U.S. District Judge Ellen S. Huvelle held a hearing earlier this week related to the prosecution of former Abramoff lieutenant Kevin Ring. Neither the author of the ACR Blog nor our Washington Correspondent could attend this proceeding. Fortunately for all of us, there were two informative articles written by professional journalists to help keep us all up to date. Roll Call's Jennifer Yachnin and National Law Journal's Mike Scarcella both penned pieces with our favorite fact culled from Mr. Scarcella's article which appeared in the Blog of Legal Times (BLT):

Public Integrity Section trial attorney Peter Koski said the high court’s June 24 ruling in Skilling v. United States has “no impact whatsoever” on the prosecution of Ring.


Ms. Yachnin corroborated Mr. Scarcella's reporting, writing (Hat tip to an anonymous commenter for providing the text of the Roll Call article):

Federal prosecutor Peter Koski told Huvelle that the Justice Department does not plan to drop any of the eight charges it has filed against Ring, including five counts of honest services fraud.

“The Skilling opinion has no impact whatsoever on this case,” Koski said.


This is in alignment with the ACR Blog's opinion that "Skilling provides no relief" to Mr. Ring.

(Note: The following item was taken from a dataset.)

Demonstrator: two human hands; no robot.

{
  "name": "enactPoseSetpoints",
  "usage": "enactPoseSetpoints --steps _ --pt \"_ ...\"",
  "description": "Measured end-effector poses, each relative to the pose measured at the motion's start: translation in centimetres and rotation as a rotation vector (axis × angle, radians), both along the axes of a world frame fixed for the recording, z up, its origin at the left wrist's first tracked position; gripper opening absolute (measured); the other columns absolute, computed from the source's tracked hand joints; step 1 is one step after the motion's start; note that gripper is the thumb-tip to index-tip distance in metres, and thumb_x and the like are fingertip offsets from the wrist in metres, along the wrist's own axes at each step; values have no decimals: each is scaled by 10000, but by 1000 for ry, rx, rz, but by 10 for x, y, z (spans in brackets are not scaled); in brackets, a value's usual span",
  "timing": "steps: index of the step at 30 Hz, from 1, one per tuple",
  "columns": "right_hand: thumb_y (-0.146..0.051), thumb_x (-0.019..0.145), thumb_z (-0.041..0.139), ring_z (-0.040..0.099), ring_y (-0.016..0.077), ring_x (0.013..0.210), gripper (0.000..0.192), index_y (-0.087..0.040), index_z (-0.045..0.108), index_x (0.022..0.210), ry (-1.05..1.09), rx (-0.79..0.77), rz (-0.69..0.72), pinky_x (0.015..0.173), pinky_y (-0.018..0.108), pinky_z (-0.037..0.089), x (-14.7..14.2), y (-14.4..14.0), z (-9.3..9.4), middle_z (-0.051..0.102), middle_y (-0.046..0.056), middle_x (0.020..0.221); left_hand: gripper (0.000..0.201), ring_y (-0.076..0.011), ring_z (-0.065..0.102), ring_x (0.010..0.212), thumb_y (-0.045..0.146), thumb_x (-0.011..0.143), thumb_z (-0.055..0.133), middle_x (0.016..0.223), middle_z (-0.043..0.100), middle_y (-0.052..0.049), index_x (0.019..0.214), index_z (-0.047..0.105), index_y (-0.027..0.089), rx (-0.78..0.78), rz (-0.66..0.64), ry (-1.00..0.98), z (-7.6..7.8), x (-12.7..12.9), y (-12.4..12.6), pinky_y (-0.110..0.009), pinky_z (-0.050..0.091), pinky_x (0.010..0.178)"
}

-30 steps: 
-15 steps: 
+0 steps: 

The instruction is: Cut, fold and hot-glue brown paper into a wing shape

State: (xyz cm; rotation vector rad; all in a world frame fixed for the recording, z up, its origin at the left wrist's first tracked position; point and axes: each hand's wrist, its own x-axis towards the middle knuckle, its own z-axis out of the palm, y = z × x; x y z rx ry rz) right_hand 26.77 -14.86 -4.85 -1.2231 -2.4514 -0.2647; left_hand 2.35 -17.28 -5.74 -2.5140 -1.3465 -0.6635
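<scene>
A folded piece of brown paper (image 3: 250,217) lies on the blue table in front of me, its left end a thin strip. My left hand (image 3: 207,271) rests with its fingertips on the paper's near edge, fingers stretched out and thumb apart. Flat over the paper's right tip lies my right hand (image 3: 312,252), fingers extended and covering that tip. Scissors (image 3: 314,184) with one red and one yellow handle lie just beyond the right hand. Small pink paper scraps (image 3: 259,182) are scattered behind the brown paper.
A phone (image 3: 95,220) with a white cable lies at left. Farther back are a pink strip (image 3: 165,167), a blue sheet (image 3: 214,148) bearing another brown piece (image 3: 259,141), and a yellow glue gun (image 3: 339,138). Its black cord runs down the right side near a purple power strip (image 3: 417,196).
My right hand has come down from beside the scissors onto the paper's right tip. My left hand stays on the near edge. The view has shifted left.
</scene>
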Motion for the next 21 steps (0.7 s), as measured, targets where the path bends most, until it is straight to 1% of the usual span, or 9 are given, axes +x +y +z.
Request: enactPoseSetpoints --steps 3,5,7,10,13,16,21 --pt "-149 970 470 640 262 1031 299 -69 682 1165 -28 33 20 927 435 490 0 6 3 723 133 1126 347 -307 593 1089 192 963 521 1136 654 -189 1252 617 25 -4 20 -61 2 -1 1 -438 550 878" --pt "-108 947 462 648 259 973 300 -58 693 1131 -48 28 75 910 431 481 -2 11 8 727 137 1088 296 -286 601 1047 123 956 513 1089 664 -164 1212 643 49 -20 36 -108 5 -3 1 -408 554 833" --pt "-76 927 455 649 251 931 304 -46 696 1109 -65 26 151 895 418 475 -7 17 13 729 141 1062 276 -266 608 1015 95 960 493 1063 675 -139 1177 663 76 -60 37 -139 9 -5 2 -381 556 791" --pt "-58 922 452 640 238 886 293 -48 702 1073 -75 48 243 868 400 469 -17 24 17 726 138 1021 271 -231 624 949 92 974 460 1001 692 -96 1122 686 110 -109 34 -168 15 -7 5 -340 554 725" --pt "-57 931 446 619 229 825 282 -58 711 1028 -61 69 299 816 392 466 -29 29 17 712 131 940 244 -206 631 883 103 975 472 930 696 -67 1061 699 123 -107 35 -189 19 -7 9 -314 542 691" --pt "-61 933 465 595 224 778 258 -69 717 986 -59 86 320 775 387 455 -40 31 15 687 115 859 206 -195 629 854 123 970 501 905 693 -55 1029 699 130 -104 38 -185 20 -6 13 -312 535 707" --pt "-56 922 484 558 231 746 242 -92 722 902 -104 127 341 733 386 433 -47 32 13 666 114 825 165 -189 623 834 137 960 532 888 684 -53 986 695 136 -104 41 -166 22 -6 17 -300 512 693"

In conjunction with Tuesday's hearing, Judge Huvelle also issued a scheduling order. The order tells us that Mr. Ring's retrial will begin October 28, 2010.

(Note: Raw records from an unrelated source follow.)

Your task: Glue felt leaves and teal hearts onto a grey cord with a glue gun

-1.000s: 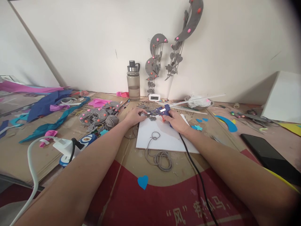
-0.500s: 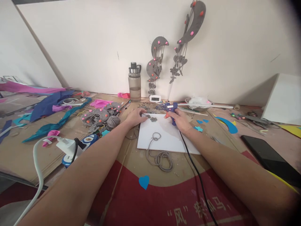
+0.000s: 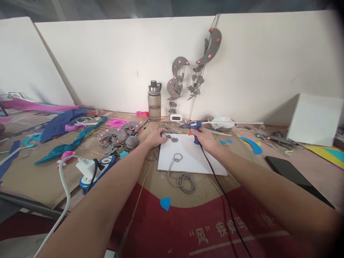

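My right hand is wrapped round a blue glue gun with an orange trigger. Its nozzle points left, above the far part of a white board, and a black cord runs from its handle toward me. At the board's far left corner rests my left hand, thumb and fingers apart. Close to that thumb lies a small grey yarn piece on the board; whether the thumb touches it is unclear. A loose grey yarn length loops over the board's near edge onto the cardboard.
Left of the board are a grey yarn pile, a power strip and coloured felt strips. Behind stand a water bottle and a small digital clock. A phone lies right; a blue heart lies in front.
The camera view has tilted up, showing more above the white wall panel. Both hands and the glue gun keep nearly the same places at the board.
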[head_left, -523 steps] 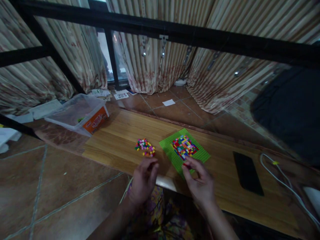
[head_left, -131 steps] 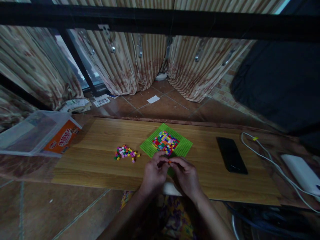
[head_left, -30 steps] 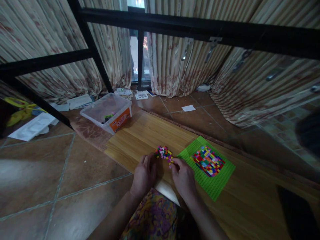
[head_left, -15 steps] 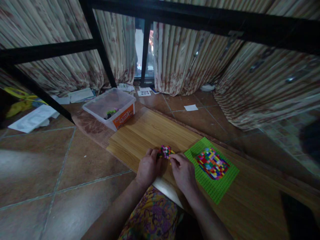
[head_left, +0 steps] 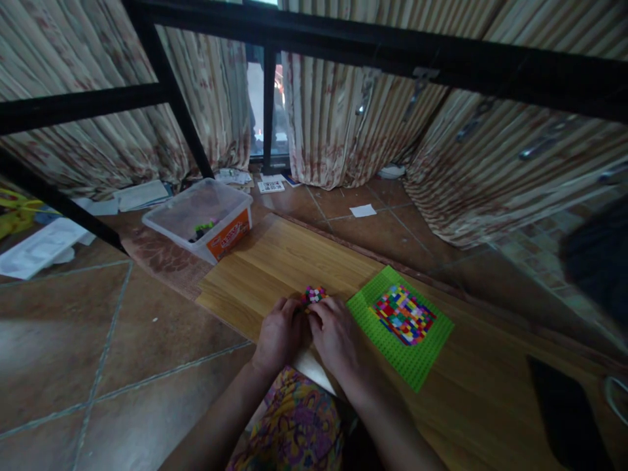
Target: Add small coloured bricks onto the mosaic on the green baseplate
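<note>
Over the wooden tabletop (head_left: 289, 252), my left hand (head_left: 279, 332) and my right hand (head_left: 337, 335) come together with bent fingers. Just beyond their fingertips is a small cluster of multicoloured toy bricks (head_left: 314, 294); whether they are joined or loose I cannot tell. My right thumb and finger are pinched at the near right edge of the cluster, on a small brick mostly hidden by the fingers. The curled left fingers meet it from the left, and what they hold is hidden. Right of my hands lies a green baseplate (head_left: 417, 369) bearing a dense patch of coloured bricks (head_left: 405, 314).
A clear plastic box (head_left: 196, 209) with an orange label and a few pieces inside stands at the table's far left end. A dark flat object (head_left: 564, 405) lies at the right. Black metal bars (head_left: 343, 33) cross in front of striped curtains (head_left: 338, 124). Papers (head_left: 363, 210) lie on the tiled floor.
My right hand has moved closer to my left, so their fingertips now nearly meet at the brick cluster. The whole view has shifted slightly, with the scene sliding left.
</note>
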### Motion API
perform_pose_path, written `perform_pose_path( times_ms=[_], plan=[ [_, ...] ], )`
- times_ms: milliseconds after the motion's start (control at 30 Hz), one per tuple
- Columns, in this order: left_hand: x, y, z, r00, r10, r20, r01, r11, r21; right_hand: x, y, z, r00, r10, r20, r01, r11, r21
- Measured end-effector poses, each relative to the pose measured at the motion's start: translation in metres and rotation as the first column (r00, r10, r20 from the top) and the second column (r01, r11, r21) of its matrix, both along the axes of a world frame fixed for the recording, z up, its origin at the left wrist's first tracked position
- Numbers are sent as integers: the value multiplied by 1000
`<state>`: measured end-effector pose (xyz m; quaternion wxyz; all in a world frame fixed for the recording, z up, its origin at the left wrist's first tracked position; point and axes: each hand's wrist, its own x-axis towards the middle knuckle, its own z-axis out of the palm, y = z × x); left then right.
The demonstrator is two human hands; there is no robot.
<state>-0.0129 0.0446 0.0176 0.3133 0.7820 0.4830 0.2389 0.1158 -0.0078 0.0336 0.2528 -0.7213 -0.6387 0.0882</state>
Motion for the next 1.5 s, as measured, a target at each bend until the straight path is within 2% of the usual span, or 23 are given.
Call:
perform_pose_path(
  times_ms=[133, 267, 433, 567, 833, 1100, 1267, 1400, 1500],
  plan=[
    [-1, -1, 2, 999, 17, 49, -17, 1000, -8, -3, 9, 2, 998, -57, 29, 57, 998, 6],
    [-7, -2, 2, 993, 66, 99, -64, 998, -18, -15, 18, 5, 987, -135, 90, 142, 988, -65],
    [-14, 0, 2, 989, 121, 88, -115, 991, -74, -25, 24, 8, 965, -240, 105, 250, 963, -99],
    [-12, 1, 7, 986, 150, 65, -145, 986, -84, -28, 27, 12, 955, -277, 106, 290, 947, -135],
    [-9, 2, 13, 981, 194, -7, -194, 975, -108, -27, 30, 15, 960, -261, 97, 271, 956, -111],
    [-7, 1, 11, 993, 114, -10, -114, 992, -48, -25, 34, 9, 964, -247, 98, 255, 963, -82],
    [-6, 0, 6, 996, 94, 2, -94, 995, 12, -10, 16, 9, 967, -256, 9, 256, 966, 38],
    [-3, -4, 2, 993, 119, 11, -119, 993, 6, 15, -9, 5, 951, -297, -87, 302, 952, 50],
    [0, -7, 1, 991, 128, 35, -127, 992, -9, 22, -23, 1, 957, -250, -147, 261, 964, 56]
  ],
)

Additionally, and probably more significant to the defense, Judge Huvelle ordered the DoJ to provide a Bill of Particulars (BoP) to Mr. Ring and his defense counsel:

On or before July 13, 2010, the government shall file a bill of particulars identifying which of the overt acts listed in Count I ... are relevant to an alleged scheme to provide public officials with things of value in exchange for “official acts," as that term is defined in Jury Instruction No. 31 of the first trial [Dkt. 113]. The bill of particulars shall specify the identities of the public officials, things of value, and official acts at issue.


Roll Call's Ms. Yachnin reports that Judge Huvelle reminded prosecutors during the hearing that the post-Skilling legal landscape is a different place:

“This is not the same arena we were in before,” Huvelle said. She ordered government prosecutors to outline “what official acts were the result of bribery, who did they target to do what” in documents due later this month.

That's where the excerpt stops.